It is also advantageous if the first connection line is connected between the supply tank 17 and the print head 7 in the vicinity of the bottom of the supply tank 17.
It is possible and preferable for a means of conveyance 27, for example a pump, to be installed in the drainage line 26. It is however also possible for the drainage line 26 to be activated if necessary by a valve assembly 28, whereby the line connection between the supply tank 17 and the intermediate tank 12 is opened whilst being preferably closed in standard printing mode.

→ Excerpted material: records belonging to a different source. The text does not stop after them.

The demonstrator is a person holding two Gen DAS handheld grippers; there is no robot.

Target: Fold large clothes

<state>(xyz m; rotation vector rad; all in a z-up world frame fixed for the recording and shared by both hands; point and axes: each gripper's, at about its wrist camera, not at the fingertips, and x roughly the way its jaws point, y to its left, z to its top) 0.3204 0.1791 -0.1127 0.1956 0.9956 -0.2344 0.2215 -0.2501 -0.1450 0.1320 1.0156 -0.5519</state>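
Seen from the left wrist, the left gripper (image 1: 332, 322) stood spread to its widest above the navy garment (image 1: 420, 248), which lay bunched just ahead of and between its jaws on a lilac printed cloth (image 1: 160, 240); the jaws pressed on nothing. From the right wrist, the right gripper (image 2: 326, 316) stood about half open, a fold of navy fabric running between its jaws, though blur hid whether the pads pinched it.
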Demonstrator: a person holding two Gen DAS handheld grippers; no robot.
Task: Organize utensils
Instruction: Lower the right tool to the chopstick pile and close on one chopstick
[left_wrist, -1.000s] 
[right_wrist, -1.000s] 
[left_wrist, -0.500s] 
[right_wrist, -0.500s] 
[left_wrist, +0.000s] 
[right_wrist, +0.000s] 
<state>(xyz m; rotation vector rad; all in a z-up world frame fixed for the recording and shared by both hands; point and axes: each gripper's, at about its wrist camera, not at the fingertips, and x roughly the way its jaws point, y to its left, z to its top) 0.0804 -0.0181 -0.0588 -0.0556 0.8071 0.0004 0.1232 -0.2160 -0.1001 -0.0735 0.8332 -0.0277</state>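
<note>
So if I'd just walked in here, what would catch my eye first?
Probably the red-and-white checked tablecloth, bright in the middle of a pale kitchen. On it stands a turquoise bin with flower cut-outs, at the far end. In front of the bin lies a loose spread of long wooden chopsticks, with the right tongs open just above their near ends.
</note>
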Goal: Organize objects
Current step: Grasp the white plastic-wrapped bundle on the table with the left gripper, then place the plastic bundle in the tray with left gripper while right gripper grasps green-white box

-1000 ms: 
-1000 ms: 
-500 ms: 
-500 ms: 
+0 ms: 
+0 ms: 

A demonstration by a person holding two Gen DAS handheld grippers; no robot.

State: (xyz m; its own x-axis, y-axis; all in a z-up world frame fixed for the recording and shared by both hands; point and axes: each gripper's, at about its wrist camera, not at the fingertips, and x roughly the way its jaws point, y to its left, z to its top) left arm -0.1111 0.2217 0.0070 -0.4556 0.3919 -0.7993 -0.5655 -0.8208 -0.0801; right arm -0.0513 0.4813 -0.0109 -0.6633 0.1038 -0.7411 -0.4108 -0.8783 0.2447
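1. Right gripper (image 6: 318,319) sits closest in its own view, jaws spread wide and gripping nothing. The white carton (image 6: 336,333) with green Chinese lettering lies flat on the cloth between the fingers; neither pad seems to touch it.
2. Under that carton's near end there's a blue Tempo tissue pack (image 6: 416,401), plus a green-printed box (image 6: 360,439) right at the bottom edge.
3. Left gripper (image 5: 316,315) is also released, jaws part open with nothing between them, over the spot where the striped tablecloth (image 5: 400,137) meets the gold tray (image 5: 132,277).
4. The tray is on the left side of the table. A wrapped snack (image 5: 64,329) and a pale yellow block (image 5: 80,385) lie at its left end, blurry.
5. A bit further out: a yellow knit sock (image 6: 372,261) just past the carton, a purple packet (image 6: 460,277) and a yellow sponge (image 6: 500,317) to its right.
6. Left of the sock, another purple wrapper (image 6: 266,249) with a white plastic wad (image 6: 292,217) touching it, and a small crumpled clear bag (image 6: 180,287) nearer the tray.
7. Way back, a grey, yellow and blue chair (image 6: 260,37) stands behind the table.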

It is also possible in this regard to install valve assemblies 29 and 30 in the filler line 15 and in the return line 24. It is thereby also possible to open these lines or close them as necessary. All valve assemblies are preferably fluidic valves, which are preferably adjustable to the respective operating statuses by way of electromechanical drives dependent on control commands from a central controller 31. Manual adjustment of these valve assemblies is naturally also possible, for example by means of an emergency button or manual button. The return tank 22 at least, and preferably also the supply tank 17, shall be connected at least alternately with a means 32, in particular a vacuum module, for controlling the counter-pressure on the print head 7. By way of this means 32, in particular a vacuum module which can comprise a vacuum pump or a venturi nozzle assembly, it is possible to generate a counter-pressure to the hydrostatic pressure of the ink in the vicinity of the nozzles 8 of the print head 7 in the supply and/or return tank 17, 22.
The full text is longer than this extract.